◆ **What you should do**
Transcribe all the lines below exactly. Omit the pictures.

◆ **Data below**
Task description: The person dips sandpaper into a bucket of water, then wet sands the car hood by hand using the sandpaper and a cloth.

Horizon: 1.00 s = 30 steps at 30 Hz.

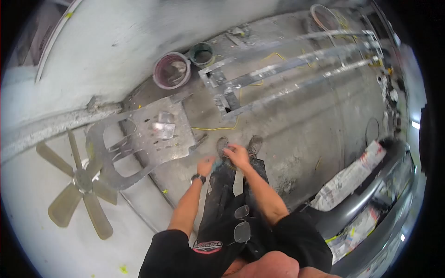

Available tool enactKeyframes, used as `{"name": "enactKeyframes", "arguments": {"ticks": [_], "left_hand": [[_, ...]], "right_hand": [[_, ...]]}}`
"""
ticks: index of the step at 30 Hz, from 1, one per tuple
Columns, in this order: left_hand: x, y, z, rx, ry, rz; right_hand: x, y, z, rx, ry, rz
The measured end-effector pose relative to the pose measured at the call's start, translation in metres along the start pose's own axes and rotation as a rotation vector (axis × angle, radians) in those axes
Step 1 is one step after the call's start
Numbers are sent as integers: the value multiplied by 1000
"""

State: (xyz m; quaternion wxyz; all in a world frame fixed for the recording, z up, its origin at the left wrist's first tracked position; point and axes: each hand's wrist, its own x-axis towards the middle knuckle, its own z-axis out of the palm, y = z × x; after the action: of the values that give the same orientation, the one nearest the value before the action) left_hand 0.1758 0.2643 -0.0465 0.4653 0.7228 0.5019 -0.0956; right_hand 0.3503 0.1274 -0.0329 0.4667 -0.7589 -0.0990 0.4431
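The bluish material (216, 164), small and too blurred to identify, shows beside the left hand (206, 165), on the side toward the right hand (238, 156). Whether either hand grips it cannot be told. The hands are close together but apart, above the dark trousers (221, 185) and near the worn shoes (254, 145); the right hand's fingers are bent toward the left hand. A dark watch (199, 178) circles the left wrist.

With the grey slotted chair (147, 139) as landmark, the hands are to its right in the view. Clear plastic packaging (164, 125) rests on the chair. Left of the chair is a fan (83, 180) with broad, tan blades. Beyond the chair, along the wall (120, 51), stand a pink-lined bucket (171, 70) and a green bucket (201, 54), side by side. Farther right lies a long metal frame (278, 69), with a yellow cord (215, 129) running from near the chair toward it over the concrete floor (296, 139).

Well to the chair's right, printed paper (347, 180) covers part of a dark, curved panel (340, 215); its print cannot be read. Glasses (242, 231) hang at the black shirt (296, 241), which bears a red-and-white emblem (207, 247) with illegible lettering.
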Motion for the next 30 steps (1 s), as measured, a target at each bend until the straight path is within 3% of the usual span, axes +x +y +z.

◆ **Exercise response**
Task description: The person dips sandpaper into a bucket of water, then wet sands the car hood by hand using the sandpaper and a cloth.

Horizon: 1.00 s = 30 steps at 30 Hz.


Available tool enactKeyframes, used as `{"name": "enactKeyframes", "arguments": {"ticks": [_], "left_hand": [[_, ...]], "right_hand": [[_, ...]]}}`
"""
ticks: index of the step at 30 Hz, from 1, one per tuple
Columns, in this order: left_hand: x, y, z, rx, ry, rz; right_hand: x, y, z, rx, ry, rz
The measured end-effector pose relative to the pose measured at the call's start, translation in metres along the start pose's own axes and rotation as a rotation vector (axis × angle, radians) in those axes
Step 1 is one step after the call's start
Numbers are sent as integers: the value multiplied by 1000
"""

State: (xyz m; quaternion wxyz; all in a world frame fixed for the recording, z up, its origin at the left wrist's first tracked position; point and axes: each hand's wrist, its own x-axis towards the middle knuckle, its own z-axis out of the palm, y = z × x; after the action: of the values that give the same orientation, the one nearest the value before the action) left_hand 0.1758 0.2643 -0.0465 0.4653 0.7228 0.5019 -0.0956; right_hand 0.3503 0.1274 -0.0329 0.4667 -0.7589 -0.0990 0.4431
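The bluish material (216, 164), small and too blurred to identify, shows beside the left hand (206, 165), on the side toward the right hand (238, 156). Whether either hand grips it cannot be told. The hands are close together but apart, above the dark trousers (221, 185) and near the worn shoes (254, 145); the right hand's fingers are bent toward the left hand. A dark watch (199, 178) circles the left wrist.

With the grey slotted chair (147, 139) as landmark, the hands are to its right in the view. Clear plastic packaging (164, 125) rests on the chair. Left of the chair is a fan (83, 180) with broad, tan blades. Beyond the chair, along the wall (120, 51), stand a pink-lined bucket (171, 70) and a green bucket (201, 54), side by side. Farther right lies a long metal frame (278, 69), with a yellow cord (215, 129) running from near the chair toward it over the concrete floor (296, 139).

Well to the chair's right, printed paper (347, 180) covers part of a dark, curved panel (340, 215); its print cannot be read. Glasses (242, 231) hang at the black shirt (296, 241), which bears a red-and-white emblem (207, 247) with illegible lettering.
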Motion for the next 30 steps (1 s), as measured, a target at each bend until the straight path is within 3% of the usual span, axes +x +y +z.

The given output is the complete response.